Neal TapioIn March 2020, the Cuda division was purchased by one of those longtime distributors and a close friend and “shirt-tail’ relative of the original owners. Neal Tapio joined the Cuda team a few years after the founding of the company. He worked as an independent sales representative for Cuda of South Dakota and quickly became the top performing sales representative in the country. His success lead to the acquisition of Cuda distribution rights for the states of Kansas and Nebraska. After several successful years selling to the automotive and agriculture industries in the breadbasket of America, he sold the business and moved to the State of Washington where he built a strong Cuda customer base and business. He further expanded into the State of Utah and in 2003 he sold that business. After pursuing other interests in his home state of South Dakota (real estate development and the energy industry), in 2010, he returned to his Cuda roots and in 2012 made it back on top as the highest volume Cuda sales organization in the country by building strong relationships in the oil industry.

His focus was simple – to become a full-service resource for companies wishing to automate the time consuming task of manually washing parts in hazardous and expensive conventional solvent tanks or messy pressure washing. By offering his broad experience and expertise in the elimination of solvent-based cleaners, he has helped over 2,000 companies reduce or eliminate their need for cleaning solvents.
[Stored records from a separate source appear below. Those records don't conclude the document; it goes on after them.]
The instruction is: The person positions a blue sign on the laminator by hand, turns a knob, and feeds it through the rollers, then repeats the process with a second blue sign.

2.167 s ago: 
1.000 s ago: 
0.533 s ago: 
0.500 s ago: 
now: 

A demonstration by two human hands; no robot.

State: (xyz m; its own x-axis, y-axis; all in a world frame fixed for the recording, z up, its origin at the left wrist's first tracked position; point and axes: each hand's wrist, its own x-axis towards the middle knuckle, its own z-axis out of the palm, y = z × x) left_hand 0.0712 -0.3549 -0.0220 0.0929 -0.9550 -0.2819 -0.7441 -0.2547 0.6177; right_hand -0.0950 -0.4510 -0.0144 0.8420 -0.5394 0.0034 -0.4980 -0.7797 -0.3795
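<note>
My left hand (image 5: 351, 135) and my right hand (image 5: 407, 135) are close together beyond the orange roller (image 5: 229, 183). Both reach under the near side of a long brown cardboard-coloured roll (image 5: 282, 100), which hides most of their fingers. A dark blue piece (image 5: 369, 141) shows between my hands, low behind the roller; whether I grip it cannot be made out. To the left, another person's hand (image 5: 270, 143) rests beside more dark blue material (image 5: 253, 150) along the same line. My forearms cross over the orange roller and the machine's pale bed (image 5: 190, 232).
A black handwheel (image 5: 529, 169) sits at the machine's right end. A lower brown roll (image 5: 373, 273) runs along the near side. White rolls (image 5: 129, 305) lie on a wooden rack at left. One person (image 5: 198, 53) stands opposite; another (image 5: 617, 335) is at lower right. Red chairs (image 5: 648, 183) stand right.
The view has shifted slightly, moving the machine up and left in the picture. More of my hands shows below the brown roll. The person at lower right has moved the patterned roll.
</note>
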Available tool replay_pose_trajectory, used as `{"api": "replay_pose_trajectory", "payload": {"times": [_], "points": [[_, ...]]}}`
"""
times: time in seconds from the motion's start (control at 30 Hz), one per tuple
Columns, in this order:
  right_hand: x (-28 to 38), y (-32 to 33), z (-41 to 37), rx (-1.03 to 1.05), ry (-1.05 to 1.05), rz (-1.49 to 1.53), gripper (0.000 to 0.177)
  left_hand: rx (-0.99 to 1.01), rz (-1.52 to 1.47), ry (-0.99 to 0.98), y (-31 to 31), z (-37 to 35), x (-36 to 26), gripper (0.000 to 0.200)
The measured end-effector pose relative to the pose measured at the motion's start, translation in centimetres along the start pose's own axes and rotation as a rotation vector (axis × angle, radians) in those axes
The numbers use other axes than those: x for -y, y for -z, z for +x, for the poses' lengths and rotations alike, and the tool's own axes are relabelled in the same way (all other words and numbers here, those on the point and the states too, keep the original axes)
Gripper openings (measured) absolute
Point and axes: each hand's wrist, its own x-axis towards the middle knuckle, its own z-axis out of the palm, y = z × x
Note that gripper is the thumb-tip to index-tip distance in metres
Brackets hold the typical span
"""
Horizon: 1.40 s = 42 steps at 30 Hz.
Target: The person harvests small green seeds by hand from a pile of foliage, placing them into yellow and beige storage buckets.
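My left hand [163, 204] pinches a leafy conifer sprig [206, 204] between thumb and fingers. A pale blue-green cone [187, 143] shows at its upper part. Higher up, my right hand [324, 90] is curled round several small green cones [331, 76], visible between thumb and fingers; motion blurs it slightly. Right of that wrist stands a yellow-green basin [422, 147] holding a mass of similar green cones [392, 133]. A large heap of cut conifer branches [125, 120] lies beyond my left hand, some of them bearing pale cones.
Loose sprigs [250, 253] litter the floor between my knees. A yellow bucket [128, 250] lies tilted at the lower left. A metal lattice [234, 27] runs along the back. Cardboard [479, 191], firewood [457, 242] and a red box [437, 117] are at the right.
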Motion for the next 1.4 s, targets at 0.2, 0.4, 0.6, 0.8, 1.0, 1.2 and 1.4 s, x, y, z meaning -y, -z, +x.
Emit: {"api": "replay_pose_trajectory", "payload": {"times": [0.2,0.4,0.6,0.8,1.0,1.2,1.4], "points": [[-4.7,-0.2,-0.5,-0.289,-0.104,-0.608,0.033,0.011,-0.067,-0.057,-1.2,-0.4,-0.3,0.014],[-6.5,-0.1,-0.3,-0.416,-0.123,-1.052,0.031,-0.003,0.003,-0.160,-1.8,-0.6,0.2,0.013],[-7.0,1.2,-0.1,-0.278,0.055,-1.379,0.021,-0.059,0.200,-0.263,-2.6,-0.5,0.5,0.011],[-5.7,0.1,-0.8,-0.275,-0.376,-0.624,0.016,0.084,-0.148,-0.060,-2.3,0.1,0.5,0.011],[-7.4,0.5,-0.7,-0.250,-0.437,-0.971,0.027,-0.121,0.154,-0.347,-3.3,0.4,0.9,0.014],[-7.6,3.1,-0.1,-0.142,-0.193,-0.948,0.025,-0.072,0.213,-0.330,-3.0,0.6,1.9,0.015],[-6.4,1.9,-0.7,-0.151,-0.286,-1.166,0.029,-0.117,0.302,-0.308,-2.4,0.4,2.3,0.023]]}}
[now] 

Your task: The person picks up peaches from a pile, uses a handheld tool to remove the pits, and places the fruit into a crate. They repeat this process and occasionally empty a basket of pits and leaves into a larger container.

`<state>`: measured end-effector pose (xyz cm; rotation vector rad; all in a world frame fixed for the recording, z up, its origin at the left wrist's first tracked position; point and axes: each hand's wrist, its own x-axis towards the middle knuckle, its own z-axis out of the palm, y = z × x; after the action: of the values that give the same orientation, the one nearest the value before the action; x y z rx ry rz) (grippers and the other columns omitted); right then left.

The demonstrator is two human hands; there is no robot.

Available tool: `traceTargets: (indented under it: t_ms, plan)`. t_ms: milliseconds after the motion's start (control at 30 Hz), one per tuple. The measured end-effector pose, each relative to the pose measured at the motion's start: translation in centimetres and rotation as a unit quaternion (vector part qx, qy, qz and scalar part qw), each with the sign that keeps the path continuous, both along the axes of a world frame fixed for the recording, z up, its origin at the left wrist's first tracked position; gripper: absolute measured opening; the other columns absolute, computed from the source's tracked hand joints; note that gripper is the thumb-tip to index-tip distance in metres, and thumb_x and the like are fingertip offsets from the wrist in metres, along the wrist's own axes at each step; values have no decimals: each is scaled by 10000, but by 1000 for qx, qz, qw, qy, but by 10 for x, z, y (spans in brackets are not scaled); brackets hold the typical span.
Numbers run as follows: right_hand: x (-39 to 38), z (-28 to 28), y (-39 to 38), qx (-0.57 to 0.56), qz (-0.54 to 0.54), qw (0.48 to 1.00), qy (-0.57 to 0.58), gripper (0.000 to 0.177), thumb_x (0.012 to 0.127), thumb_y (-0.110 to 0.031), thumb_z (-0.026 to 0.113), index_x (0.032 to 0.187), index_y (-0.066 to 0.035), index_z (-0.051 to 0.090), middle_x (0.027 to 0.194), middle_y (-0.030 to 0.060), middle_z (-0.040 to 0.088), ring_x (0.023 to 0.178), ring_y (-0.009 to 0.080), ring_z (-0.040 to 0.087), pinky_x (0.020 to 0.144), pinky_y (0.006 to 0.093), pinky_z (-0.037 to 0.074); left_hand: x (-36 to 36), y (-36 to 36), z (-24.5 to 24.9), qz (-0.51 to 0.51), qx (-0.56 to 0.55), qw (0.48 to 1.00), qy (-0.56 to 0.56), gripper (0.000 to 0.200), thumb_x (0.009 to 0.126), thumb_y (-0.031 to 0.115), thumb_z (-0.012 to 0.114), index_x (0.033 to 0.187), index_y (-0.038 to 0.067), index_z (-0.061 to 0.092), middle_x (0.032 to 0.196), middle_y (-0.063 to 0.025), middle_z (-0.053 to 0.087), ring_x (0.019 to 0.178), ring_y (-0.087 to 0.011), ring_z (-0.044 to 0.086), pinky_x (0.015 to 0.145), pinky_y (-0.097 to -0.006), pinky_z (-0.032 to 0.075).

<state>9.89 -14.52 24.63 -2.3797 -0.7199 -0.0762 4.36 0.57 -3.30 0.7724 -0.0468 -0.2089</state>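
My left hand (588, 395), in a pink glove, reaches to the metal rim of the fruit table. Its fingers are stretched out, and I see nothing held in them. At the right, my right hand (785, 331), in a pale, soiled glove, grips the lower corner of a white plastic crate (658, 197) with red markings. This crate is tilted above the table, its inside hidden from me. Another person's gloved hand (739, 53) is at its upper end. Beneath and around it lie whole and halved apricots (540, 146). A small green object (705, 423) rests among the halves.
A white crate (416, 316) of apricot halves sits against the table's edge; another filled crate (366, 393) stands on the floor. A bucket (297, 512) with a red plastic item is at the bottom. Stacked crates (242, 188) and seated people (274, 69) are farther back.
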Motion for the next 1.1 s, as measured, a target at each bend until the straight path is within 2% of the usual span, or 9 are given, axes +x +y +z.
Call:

These smart solutions are accomplished by having proper levels of inventory, sizing the equipment properly to the cleaning application(s), need, and budget while providing cash discount incentives, simple in-house rental programs and lease-to-own options.

Neal looks forward to leading Cuda to new heights in 2021

Neal TapioNeal has always believed customers will pay a fair price for providing a quality product combined with professional sales expertise in a risk-free transaction. For that reason, he prides himself on doing business the old fashioned way, with a handshake. Born and raised in Watertown, SD with small town values and hard work, Neal spent several years in Washington D.C. working as an aide to South Dakota Senator Larry Pressler (R) and several years in the banking industry with Wells Fargo, formerly Norwest Bank. These experiences soon taught him he was born to be a small business person, as he could never understand how big government and big business could do so little with so many people. He quickly tired of rule followers and “cya” mentality of big organizations.

Neal has combined his Christian upbringing and his family’s entrepreneurial roots, with his knowledge of the financial industry and his belief in the American Dream to be involved in the political process, first as an aide to South Dakota Senator Larry Pressler (R), and later as a state Senator from his hometown of Watertown, SD and most recently as the South Dakota state director of the Trump campaign. He is a big believer that the decay of America’s small towns can be reversed and the American work ethic can be revived, thereby Making America Great Again.

Neal looks forward to leading Cuda Cleaning Systems and being part of the resurgence of American manufacturing in Watertown, SD, where Cuda parts washers are now made with pride in the heart of America.